| Work instruction |
Every line of the data that contains the string "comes" must be copied.
◆ ◆ ◆ ◆
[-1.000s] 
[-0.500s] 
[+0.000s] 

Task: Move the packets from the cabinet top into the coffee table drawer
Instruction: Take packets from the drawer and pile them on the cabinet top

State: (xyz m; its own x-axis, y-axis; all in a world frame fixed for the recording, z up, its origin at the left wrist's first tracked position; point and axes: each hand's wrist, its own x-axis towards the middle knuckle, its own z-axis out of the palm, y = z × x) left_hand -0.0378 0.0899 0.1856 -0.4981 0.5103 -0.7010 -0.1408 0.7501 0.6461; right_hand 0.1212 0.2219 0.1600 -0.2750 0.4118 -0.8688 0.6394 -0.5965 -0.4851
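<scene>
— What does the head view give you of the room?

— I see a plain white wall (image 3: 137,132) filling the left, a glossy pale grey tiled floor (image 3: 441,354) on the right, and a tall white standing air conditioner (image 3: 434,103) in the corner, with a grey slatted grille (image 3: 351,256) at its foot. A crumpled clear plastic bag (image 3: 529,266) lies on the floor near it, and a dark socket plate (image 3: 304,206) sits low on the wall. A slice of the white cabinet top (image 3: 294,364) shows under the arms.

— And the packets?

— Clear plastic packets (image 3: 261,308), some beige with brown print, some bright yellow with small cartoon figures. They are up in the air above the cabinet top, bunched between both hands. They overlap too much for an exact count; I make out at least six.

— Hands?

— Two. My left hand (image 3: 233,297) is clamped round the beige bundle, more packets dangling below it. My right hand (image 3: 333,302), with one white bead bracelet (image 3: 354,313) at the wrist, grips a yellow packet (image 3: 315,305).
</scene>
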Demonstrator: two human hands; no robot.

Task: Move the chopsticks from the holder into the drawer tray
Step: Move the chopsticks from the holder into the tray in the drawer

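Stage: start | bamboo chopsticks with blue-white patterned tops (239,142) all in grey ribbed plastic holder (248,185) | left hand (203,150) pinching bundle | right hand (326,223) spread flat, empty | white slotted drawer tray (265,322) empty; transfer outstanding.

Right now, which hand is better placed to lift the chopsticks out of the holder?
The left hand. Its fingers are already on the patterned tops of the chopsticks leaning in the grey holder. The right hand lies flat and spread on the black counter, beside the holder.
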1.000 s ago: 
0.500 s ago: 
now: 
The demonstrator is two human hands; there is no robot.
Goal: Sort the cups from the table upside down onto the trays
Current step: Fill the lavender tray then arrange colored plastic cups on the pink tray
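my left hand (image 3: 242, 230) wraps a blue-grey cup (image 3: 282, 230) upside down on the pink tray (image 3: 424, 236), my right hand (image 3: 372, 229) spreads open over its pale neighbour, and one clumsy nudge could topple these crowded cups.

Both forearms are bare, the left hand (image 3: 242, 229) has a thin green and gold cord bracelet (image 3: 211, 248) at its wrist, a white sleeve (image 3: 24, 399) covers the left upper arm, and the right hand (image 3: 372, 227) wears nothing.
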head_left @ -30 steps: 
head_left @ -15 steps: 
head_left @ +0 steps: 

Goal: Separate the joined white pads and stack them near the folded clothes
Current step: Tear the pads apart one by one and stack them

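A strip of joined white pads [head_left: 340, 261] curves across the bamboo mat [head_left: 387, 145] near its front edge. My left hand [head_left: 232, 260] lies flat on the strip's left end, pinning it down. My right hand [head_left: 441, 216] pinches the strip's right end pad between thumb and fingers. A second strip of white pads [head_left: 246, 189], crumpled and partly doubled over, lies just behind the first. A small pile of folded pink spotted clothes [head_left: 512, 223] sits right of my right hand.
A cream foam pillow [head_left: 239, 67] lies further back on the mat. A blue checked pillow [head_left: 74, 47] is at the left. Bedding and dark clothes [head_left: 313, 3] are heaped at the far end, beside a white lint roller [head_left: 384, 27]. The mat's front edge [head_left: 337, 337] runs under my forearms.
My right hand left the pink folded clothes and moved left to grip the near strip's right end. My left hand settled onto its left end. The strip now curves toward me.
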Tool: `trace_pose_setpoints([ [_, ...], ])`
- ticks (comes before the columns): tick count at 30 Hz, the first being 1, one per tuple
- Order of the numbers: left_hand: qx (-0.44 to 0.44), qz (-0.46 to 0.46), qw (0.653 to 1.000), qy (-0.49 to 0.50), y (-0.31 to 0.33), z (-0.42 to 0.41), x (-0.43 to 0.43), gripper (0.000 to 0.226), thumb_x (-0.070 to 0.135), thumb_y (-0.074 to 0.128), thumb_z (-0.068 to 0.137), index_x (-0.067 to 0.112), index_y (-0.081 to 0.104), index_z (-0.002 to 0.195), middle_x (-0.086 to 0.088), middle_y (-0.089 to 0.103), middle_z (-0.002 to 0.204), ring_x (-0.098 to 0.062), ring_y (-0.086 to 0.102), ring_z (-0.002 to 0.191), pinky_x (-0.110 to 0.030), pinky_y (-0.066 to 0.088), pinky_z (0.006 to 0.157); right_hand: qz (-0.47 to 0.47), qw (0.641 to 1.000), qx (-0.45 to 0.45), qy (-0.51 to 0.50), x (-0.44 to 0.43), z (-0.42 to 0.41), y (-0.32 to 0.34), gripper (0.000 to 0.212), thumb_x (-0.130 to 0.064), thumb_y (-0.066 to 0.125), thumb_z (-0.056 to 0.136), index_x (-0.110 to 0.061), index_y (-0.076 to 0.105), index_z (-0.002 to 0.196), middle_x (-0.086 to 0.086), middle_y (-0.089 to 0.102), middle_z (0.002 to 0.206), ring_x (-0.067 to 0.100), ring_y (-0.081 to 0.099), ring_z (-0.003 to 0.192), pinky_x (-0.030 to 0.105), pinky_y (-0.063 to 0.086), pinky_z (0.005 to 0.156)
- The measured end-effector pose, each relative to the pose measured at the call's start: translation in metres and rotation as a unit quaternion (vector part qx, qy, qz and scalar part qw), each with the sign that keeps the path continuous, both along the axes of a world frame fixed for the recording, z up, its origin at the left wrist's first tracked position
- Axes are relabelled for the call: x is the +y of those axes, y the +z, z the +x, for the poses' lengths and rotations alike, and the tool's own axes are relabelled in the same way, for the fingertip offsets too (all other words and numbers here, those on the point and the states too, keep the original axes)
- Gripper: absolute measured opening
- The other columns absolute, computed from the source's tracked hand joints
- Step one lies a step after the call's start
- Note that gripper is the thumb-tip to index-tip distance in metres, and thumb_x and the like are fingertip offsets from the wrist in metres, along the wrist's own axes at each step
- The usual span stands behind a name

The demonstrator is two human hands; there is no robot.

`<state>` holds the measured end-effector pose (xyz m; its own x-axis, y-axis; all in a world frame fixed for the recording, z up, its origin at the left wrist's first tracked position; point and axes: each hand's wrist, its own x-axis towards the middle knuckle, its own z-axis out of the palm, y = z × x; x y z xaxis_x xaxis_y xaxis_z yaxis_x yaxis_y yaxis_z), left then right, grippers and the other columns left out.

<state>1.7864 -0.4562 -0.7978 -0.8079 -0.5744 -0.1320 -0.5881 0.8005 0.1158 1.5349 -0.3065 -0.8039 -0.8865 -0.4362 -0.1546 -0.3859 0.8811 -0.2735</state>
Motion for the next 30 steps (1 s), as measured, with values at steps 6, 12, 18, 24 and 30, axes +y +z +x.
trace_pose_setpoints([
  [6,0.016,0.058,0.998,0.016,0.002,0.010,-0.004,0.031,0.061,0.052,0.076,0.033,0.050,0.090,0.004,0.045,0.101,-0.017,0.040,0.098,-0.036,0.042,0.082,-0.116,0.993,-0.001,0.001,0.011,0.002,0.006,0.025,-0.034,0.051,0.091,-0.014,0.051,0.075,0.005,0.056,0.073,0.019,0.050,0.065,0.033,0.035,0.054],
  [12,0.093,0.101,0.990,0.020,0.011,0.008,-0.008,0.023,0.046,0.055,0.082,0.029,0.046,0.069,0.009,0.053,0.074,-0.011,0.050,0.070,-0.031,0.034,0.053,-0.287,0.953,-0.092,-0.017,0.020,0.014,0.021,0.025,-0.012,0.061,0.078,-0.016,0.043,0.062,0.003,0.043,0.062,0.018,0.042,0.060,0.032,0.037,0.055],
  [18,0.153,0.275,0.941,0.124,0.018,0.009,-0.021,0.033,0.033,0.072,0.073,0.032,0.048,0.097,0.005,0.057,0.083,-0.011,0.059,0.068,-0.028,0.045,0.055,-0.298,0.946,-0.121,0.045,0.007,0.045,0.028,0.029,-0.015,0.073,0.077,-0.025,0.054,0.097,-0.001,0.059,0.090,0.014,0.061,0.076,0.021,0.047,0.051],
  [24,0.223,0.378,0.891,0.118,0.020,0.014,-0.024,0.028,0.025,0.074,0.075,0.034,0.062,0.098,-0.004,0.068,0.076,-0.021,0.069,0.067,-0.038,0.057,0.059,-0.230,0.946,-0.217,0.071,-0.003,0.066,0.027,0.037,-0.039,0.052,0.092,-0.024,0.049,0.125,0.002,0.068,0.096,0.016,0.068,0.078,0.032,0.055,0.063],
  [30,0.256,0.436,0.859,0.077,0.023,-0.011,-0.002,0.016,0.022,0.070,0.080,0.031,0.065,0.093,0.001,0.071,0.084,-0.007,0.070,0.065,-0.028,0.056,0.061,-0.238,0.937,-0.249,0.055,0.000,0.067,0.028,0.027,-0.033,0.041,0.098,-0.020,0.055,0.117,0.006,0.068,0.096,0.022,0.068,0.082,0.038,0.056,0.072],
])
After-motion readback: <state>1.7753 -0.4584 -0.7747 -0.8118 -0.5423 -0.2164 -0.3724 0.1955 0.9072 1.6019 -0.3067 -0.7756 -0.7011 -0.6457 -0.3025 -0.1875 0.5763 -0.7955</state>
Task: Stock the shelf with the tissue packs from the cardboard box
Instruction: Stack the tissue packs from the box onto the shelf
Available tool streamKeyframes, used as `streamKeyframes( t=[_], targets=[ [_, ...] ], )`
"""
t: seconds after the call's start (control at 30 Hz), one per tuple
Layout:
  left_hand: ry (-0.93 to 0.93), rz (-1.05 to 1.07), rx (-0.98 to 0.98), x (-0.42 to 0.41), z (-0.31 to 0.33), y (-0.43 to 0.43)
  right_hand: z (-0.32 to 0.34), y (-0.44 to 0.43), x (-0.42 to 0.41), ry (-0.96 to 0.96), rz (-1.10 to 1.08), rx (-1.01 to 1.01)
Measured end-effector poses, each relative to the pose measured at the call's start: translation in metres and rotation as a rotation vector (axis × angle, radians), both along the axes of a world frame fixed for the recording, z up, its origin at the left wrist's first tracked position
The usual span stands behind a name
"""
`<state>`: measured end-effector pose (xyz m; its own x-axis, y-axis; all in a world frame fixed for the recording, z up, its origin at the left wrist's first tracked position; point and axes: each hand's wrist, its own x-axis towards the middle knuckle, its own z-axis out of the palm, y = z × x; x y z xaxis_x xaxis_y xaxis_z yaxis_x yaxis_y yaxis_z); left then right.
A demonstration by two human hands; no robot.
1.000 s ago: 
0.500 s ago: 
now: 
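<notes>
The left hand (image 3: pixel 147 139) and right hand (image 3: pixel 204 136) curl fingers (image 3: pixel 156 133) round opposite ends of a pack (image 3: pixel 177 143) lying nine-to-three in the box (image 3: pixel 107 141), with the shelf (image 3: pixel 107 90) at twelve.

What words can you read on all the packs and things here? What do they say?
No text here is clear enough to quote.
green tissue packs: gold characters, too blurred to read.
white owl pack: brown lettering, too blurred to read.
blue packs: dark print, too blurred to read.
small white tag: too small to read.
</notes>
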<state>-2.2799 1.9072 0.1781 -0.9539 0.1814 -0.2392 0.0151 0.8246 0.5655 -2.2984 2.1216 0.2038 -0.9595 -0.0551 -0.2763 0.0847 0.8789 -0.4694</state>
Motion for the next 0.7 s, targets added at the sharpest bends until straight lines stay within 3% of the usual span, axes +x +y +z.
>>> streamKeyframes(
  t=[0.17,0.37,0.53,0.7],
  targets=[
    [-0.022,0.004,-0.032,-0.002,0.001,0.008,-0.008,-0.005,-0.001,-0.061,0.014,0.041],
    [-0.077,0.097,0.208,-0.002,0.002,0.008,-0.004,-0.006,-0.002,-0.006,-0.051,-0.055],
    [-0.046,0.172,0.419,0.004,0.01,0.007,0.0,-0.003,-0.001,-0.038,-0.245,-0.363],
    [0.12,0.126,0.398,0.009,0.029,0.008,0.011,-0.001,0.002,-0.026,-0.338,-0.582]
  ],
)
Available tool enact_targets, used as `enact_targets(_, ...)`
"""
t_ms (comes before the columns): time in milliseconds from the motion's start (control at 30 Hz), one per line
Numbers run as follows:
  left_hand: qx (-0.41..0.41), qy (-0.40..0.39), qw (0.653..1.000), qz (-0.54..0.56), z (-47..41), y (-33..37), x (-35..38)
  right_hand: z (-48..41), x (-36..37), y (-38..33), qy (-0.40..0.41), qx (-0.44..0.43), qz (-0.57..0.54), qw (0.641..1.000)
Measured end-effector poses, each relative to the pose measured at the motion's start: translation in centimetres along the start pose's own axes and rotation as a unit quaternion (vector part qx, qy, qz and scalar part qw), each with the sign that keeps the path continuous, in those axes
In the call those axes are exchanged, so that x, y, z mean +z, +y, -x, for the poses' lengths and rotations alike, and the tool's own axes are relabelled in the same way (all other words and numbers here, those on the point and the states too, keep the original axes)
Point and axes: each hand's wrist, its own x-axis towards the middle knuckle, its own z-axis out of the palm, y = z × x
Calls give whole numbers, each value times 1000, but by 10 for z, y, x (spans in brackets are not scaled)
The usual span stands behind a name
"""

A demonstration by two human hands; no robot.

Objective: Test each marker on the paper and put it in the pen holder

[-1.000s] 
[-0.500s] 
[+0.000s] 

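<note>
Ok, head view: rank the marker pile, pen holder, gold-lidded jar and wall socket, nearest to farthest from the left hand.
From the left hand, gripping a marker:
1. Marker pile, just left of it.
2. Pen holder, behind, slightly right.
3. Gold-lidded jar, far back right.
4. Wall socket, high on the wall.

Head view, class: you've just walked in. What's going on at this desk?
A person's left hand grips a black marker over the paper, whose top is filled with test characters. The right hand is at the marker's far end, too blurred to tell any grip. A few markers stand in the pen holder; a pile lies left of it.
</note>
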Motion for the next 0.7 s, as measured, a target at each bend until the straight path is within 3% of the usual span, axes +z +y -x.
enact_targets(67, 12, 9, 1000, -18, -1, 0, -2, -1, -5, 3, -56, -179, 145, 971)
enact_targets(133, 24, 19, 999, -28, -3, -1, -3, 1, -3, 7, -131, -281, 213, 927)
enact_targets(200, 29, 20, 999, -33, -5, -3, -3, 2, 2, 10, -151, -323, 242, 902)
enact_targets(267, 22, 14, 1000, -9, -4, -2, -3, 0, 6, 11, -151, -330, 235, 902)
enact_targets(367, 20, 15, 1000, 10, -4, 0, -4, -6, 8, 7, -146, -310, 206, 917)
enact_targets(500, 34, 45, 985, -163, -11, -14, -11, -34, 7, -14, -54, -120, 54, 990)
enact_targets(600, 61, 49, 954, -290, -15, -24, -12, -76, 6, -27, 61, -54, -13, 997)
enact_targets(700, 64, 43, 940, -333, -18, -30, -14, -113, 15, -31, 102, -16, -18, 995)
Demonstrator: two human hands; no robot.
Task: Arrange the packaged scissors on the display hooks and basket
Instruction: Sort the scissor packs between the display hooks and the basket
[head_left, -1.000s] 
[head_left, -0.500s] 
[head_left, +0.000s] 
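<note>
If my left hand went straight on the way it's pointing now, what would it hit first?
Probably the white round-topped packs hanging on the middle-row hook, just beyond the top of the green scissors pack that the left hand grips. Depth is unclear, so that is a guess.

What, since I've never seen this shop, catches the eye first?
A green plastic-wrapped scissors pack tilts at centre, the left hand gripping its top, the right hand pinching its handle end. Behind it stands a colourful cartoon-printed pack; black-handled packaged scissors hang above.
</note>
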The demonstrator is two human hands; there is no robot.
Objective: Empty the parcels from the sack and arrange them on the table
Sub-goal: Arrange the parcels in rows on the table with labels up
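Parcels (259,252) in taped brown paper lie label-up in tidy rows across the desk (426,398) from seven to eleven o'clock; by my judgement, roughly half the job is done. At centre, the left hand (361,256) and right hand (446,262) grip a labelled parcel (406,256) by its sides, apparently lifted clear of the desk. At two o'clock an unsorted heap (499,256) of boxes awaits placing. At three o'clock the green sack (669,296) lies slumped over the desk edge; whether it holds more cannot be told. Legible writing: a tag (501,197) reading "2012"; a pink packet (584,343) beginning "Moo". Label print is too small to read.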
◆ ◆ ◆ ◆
| Solution |
- ticks (comes before the columns): tick count at 30 Hz, the first being 1, one per tuple
t_ms (comes before the columns): time in milliseconds from the motion's start (control at 30 Hz), one per line

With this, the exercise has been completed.